Please confirm or deny with the points of the C standard.


Solution

  • But what is meant by access?

    C 2024 3.1 defines access:

    ⟨execution-time action⟩ read or modify the value of an object

    (Earlier versions of the standard said “to read or modify”.)

    For example, is an arbitrarily long string of pointer precasts containing an "incorrect" cast, but finally convertible to the correct type…

    Converting pointers is merely operating on values and does not access the pointed-to objects.

    int const *t = (int const *)(float *)(int *)&i; // is this OK or UB?

    These involve rules about conversions of pointers, which I do not believe is the gist of your question. Per C 2024 6.3.3.3, conversions between pointers to object types are generally defined provided the alignment is suitable for the destination type. &i is necessarily suitably aligned for an int, because it was defined with int const i, so the conversions to int * and int const * are defined. The conversion to float * is defined if i is suitably aligned for a float. (An int is always suitably aligned for float in most common C implementations.)

    Given satisfactory alignment, conversion to a different pointer to an object type and back to the original type is guaranteed to produce a value equal to the original. Chains of conversions are not explicitly specified but may be reasonably presumed to restore the original value.

    The standard clearly states that attempting to access a const object through a pointer to a non-const type of that object will cause Undefined Behavior.

    It does not say that. As we see above, “access” includes reading, and reading an object defined with const is defined. What the standard says is undefined in this regard is, per 6.7.4.1, modifying a const-qualified object:

    If an attempt is made to modify an object defined with a const-qualified type through use of an lvalue with non-const-qualified type, the behavior is undefined.

    Also note that “undefined behavior” is not a proper noun and should not be capitalized.

    I want to be sure that calling send((unsigned int *)&s, sizeof(s)); is as safe as calling send((unsigned int const *)&s, sizeof(s));

    Both of these are equivalent in terms of what the C standard specifies for execution in its abstract machine; two programs differing only in this code will have the same execution behavior (barring compounding factors external to this, such as somebody examining the source code and entering different inputs to the different programs).

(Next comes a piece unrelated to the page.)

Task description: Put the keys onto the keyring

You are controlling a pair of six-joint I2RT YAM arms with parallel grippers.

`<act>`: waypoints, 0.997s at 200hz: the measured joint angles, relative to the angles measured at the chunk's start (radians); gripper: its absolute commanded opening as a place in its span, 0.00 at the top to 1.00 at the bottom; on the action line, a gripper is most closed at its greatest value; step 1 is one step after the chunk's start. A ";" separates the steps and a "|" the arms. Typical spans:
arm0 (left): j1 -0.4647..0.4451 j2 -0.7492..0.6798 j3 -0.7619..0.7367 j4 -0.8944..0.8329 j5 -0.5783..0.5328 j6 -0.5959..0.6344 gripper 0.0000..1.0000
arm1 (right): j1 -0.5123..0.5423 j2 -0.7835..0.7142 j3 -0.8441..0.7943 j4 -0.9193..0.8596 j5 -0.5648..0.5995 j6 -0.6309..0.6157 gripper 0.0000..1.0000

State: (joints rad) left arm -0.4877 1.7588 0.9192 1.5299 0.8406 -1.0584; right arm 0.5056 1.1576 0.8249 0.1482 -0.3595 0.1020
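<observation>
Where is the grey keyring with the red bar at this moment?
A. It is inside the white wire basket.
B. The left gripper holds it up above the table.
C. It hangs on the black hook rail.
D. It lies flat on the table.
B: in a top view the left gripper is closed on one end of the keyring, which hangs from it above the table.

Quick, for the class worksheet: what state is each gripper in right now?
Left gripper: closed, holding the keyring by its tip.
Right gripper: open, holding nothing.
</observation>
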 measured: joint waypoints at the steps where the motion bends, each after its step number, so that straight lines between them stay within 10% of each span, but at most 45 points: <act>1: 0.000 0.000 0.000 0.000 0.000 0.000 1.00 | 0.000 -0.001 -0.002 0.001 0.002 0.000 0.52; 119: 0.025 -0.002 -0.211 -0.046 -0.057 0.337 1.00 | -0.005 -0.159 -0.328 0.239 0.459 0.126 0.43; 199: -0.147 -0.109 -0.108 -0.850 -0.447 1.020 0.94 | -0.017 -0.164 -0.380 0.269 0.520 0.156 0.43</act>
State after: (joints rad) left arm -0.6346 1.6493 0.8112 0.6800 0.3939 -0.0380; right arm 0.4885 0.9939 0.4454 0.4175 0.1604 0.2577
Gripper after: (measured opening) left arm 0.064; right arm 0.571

    However, a compiler could warn that the former casts away const while it would not warn for the latter. This is permitted by the standard (5.2.1.3: “Of course, an implementation is free to produce any number of diagnostic messages, often referred to as warnings, as long as a valid program is still correctly translated.”), so it is not guaranteed the two programs will behave identically in this regard.

    Further, a large portion of programming is not merely how programs interact with compilers and computers but how they interact with humans. One piece of code may confuse future human readers more than the other.